Os pedidos de clemência dela soaram humildes e miseráveis, sem qualquer traço da arrogância e maldade que demonstrara instantes atrás.
No momento em que o taco de sinuca, carregado de uma aura destrutiva, estava prestes a descer novamente—
Uma pequena silhueta branca e felpuda correu cambaleando para fora do canto.
Era aquele gatinho totalmente branco, que parecia um floco de neve.
Parecia assustado com a confusão, e, gemendo baixinho, olhava para Ziraldo com olhos negros e úmidos, cheios de inquietação.
O taco suspenso de Ziraldo parou no ar.
A loucura e a violência em seu olhar diminuíram estranhamente sob o olhar puro e inocente do pequeno gato.
Devagar, ele baixou o taco, com movimentos rígidos.
Então, agachou-se e estendeu a mão para o gatinho.
O gato hesitou por um instante, depois se aproximou com cautela, lambendo suavemente as pontas dos dedos de Ziraldo.
O corpo de Ziraldo estremeceu levemente.
Com delicadeza inimaginável, ele pegou o gatinho no colo e o apertou em seus braços.
“Floco de Neve...”
Chamou baixinho, a voz rouca e carregada de uma ternura dilacerante.

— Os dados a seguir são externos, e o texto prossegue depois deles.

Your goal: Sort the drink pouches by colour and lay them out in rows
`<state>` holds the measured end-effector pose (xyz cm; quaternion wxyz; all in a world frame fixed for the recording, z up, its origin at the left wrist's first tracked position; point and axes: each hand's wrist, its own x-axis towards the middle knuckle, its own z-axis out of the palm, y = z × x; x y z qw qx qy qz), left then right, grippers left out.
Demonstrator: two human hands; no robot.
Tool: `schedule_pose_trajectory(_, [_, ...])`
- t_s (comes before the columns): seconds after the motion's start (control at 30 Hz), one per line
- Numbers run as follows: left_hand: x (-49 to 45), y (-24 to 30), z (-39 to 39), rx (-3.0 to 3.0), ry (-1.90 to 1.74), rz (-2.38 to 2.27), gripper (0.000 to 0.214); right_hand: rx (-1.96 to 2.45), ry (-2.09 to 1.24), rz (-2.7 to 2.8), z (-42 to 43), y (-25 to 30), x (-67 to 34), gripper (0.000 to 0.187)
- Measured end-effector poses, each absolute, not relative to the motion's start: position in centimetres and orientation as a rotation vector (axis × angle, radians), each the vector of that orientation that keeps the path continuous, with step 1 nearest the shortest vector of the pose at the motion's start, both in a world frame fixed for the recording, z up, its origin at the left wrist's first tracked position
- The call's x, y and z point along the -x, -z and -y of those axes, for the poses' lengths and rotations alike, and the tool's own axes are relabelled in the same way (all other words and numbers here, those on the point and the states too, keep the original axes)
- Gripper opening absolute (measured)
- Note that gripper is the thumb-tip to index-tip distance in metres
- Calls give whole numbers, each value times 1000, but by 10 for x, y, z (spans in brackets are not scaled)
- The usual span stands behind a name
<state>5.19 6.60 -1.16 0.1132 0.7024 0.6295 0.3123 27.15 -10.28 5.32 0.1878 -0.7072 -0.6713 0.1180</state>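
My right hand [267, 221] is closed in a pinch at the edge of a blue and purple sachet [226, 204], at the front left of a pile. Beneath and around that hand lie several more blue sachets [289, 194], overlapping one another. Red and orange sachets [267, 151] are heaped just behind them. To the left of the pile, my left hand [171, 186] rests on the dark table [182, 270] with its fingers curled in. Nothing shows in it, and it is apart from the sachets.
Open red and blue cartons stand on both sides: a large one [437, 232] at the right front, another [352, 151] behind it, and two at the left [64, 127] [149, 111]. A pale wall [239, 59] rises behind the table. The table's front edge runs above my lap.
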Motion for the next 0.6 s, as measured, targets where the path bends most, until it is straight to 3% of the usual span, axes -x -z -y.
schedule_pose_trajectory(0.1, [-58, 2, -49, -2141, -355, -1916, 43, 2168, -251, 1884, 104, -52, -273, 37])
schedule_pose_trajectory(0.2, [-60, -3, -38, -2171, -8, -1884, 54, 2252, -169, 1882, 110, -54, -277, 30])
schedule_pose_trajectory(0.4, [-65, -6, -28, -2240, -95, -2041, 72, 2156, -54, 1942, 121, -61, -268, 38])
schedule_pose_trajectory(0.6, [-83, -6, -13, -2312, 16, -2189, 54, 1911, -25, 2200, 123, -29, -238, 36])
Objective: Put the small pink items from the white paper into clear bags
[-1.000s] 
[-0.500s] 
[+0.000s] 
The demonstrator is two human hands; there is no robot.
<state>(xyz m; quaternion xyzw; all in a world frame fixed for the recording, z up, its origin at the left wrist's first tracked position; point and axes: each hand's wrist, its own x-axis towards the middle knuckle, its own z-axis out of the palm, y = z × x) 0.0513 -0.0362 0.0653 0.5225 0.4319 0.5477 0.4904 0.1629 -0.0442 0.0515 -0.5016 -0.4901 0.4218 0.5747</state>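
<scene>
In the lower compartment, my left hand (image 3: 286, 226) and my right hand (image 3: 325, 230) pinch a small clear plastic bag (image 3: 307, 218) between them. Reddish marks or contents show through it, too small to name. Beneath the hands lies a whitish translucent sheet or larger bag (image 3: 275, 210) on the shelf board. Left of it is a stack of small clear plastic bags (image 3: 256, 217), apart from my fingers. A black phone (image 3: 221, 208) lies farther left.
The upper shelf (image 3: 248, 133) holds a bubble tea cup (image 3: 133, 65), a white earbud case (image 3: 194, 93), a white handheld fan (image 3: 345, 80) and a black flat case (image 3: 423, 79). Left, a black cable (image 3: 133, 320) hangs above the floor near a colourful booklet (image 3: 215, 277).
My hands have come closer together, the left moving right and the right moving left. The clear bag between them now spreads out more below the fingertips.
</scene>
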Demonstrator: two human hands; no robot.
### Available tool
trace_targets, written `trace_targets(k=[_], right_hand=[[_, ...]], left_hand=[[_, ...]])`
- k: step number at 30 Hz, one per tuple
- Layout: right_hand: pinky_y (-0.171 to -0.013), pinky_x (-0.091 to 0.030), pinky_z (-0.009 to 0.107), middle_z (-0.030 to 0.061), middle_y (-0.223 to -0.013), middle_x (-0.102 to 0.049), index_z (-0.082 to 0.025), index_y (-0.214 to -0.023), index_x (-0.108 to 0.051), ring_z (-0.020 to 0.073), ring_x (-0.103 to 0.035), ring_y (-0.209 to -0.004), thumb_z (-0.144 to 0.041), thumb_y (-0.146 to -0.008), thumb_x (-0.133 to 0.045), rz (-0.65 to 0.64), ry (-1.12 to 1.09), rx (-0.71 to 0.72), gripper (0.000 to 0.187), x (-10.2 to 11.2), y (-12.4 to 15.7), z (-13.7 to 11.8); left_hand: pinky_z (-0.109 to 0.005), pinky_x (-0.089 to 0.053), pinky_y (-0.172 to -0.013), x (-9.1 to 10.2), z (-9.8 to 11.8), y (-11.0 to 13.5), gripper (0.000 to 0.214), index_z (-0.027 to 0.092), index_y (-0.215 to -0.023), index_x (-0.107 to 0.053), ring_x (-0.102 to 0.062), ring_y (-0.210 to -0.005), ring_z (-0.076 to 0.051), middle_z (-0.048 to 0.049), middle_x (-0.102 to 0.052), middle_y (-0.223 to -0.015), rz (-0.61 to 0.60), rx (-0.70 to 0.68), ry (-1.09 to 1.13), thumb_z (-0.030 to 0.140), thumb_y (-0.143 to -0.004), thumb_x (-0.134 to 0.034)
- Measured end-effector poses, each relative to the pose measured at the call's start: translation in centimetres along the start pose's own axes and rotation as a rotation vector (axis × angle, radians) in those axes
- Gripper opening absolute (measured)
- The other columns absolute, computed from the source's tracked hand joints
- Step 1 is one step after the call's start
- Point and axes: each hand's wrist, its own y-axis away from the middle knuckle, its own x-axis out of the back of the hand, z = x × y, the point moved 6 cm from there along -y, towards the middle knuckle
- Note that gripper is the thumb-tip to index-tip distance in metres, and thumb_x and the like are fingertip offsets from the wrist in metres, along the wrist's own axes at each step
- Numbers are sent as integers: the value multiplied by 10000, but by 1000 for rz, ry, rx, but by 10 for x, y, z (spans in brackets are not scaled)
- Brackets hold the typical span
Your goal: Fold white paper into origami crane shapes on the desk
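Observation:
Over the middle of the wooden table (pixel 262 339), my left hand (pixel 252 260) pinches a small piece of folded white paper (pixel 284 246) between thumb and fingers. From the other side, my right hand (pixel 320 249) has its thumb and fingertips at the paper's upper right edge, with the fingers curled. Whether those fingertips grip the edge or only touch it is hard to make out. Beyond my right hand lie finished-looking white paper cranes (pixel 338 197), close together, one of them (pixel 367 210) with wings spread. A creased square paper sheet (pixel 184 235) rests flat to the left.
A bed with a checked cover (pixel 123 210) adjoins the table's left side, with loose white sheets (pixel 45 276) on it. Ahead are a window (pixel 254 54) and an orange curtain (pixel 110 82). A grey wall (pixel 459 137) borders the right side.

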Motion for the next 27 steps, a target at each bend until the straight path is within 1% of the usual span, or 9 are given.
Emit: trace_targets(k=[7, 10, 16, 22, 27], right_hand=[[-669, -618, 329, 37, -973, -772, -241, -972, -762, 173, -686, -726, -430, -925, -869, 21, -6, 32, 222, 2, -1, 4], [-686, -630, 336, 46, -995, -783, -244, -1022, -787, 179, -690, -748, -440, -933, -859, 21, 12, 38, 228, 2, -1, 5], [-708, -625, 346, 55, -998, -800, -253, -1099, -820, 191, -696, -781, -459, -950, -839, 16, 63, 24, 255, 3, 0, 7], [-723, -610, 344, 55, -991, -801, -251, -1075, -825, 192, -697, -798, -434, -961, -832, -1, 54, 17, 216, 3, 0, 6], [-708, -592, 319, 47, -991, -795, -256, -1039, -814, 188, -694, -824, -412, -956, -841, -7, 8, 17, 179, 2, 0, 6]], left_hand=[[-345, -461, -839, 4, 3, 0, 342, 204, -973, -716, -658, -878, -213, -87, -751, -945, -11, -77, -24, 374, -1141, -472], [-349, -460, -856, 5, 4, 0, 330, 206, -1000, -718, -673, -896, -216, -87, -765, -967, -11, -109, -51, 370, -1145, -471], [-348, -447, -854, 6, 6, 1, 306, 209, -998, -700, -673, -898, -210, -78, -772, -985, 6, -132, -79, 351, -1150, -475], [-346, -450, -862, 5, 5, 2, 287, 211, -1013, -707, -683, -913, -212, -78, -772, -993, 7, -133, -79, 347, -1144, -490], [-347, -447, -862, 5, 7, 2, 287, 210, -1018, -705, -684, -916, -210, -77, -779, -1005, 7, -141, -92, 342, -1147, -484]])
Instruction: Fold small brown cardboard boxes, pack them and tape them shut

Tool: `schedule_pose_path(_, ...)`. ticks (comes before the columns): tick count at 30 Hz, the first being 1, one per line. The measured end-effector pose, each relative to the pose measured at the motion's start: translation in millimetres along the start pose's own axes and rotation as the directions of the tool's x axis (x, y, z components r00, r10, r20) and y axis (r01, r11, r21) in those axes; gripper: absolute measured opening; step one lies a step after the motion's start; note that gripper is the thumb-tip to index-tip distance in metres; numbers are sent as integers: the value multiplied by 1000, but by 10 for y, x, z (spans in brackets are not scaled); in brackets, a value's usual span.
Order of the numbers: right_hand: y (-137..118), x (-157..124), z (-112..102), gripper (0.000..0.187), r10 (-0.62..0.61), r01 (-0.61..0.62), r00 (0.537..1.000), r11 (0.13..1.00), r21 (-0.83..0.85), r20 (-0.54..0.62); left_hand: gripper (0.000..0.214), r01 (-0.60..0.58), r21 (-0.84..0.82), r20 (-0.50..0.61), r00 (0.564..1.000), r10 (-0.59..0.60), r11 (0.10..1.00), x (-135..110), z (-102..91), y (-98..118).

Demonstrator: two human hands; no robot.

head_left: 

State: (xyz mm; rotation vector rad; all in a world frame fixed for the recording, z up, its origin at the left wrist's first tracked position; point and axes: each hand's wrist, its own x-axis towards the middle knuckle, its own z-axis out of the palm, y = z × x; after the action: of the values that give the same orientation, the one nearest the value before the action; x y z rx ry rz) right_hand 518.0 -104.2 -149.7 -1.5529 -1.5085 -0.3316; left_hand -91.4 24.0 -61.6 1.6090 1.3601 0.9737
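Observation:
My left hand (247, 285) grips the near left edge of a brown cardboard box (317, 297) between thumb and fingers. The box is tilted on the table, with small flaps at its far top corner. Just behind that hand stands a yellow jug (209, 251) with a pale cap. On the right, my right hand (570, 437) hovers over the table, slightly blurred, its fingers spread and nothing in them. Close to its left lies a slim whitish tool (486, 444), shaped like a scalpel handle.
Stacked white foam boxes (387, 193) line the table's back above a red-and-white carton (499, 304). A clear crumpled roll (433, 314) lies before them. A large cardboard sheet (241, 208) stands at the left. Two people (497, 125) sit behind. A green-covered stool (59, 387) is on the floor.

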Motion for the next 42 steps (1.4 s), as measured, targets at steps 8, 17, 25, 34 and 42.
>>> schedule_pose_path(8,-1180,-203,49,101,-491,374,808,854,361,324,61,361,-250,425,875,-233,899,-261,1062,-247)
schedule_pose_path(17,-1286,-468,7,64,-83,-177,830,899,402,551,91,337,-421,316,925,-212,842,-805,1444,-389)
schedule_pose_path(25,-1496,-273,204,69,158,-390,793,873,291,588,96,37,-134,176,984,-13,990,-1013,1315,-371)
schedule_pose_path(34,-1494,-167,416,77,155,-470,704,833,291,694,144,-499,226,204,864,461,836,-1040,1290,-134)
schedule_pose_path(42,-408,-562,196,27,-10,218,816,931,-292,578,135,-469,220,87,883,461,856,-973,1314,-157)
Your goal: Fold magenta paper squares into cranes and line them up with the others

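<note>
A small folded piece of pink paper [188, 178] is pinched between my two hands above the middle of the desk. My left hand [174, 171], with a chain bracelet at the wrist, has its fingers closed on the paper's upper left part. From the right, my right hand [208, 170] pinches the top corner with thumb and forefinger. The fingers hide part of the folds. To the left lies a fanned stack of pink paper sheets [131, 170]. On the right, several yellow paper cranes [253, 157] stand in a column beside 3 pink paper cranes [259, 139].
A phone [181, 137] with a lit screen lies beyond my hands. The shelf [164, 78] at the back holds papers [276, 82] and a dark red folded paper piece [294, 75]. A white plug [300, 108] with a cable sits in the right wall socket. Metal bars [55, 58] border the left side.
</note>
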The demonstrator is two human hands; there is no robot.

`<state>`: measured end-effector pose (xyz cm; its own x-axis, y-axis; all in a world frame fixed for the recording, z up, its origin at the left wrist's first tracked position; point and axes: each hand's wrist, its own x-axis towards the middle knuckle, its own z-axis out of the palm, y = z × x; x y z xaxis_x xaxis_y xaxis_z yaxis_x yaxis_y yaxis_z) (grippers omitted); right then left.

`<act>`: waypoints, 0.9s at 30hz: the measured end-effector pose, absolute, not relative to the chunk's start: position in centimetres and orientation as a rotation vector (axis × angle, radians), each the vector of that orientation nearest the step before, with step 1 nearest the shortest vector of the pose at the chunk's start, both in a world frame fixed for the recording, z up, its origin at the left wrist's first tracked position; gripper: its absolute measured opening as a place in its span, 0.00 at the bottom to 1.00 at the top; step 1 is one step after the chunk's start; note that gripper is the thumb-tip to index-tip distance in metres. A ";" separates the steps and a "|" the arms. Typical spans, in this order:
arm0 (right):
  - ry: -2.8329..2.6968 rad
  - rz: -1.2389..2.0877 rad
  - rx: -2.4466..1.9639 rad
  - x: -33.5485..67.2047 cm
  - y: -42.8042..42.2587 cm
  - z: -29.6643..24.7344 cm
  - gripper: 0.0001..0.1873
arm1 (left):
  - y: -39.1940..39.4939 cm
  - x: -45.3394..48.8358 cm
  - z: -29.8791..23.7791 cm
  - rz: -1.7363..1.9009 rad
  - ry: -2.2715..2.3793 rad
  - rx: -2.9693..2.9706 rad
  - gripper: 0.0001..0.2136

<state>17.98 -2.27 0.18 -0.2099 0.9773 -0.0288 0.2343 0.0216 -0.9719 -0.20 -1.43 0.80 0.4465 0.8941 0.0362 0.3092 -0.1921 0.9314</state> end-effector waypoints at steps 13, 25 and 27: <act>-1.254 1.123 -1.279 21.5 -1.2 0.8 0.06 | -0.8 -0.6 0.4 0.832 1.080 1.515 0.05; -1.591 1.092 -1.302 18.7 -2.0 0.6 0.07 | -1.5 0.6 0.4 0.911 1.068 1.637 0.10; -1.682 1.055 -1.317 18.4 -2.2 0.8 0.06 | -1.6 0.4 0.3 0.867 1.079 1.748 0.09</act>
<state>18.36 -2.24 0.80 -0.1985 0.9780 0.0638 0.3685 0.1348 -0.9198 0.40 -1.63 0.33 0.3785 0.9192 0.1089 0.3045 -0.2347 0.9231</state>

Parecia que o que segurava nos braços era um tesouro precioso que havia recuperado.
Abraçando “Floco de Neve”, Ziraldo se levantou lentamente, voltando o olhar para Veridiana, que estava caída no chão.
Desta vez, porém, a loucura em seus olhos desaparecera, dando lugar a algo ainda mais profundo e gélido... desespero.
“Você realmente achava,” começou ele, com uma voz ainda mais assustadora que sua fúria anterior, “que eu não sabia das coisas que você fazia às escondidas?”